[Opening Exercise data section]

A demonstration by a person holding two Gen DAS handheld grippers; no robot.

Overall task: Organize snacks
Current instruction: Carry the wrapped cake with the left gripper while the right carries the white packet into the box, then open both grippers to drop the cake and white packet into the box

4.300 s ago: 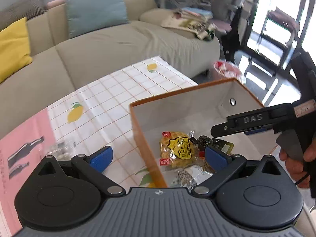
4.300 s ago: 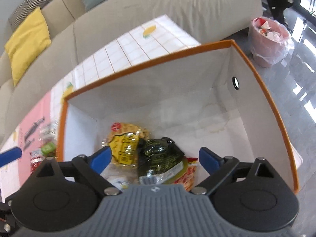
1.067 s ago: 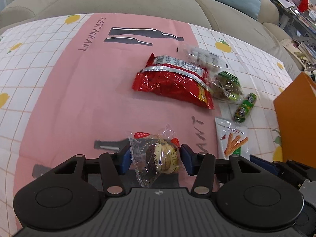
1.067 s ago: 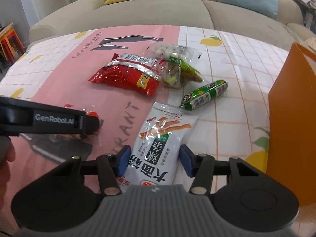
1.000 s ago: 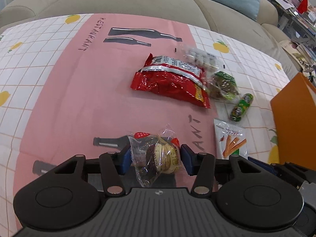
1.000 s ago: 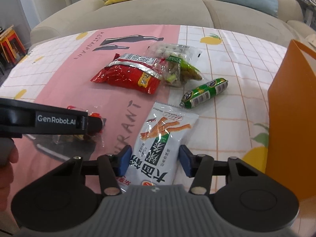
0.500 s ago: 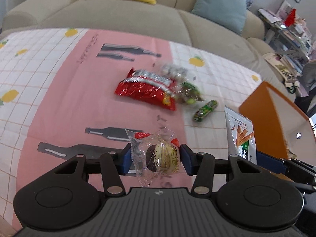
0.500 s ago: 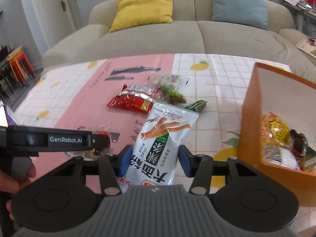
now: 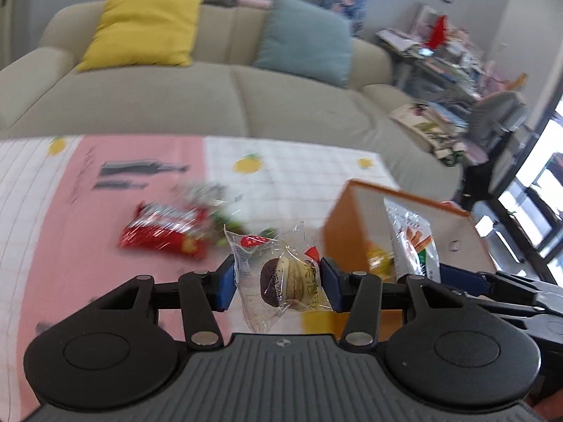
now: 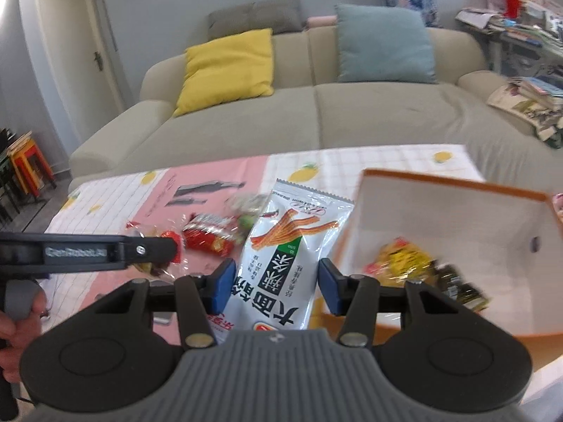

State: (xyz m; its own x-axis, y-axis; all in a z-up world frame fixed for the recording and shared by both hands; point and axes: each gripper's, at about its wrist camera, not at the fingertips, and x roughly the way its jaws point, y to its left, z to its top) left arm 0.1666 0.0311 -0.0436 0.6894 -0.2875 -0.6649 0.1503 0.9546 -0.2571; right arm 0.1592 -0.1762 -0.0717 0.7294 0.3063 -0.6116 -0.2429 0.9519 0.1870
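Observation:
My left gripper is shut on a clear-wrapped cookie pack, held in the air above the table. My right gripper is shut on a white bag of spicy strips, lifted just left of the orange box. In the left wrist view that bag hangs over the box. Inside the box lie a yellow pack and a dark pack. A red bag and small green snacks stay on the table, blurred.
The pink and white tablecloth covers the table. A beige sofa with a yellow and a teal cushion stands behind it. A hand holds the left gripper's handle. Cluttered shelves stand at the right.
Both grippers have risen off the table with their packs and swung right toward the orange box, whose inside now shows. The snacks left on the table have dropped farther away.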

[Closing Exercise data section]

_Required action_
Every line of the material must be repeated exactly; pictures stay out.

_Response below_
A demonstration by a person holding two Gen DAS handheld grippers; no robot.

Overall task: Organize snacks
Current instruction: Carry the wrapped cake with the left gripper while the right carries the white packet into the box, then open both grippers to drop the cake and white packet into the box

4.300 s ago: 
4.300 s ago: 
1.067 s ago: 
1.067 s ago: 
1.000 s ago: 
1.000 s ago: 
0.500 s ago: 
0.500 s ago: 
now: 
now: 

State: (xyz m; its own x-axis, y-axis; all in a z-up world frame fixed for the recording and shared by both hands; point and axes: each gripper's, at about its wrist camera, not at the fingertips, and x roughly the way its jaws point, y to its left, z to its top) left arm 0.1666 0.0311 -0.0436 0.6894 -0.2875 -0.6649 0.1503 0.9546 -0.2571; right arm 0.1592 -0.1762 -0.0717 0.7294 0.3063 -0.6116 -0.2429 0.9519 0.1870
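Observation:
My left gripper is shut on a clear-wrapped cookie pack, held in the air above the table. My right gripper is shut on a white bag of spicy strips, lifted just left of the orange box. In the left wrist view that bag hangs over the box. Inside the box lie a yellow pack and a dark pack. A red bag and small green snacks stay on the table, blurred.
The pink and white tablecloth covers the table. A beige sofa with a yellow and a teal cushion stands behind it. A hand holds the left gripper's handle. Cluttered shelves stand at the right.
Both grippers have risen off the table with their packs and swung right toward the orange box, whose inside now shows. The snacks left on the table have dropped farther away.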

There is no more to this answer.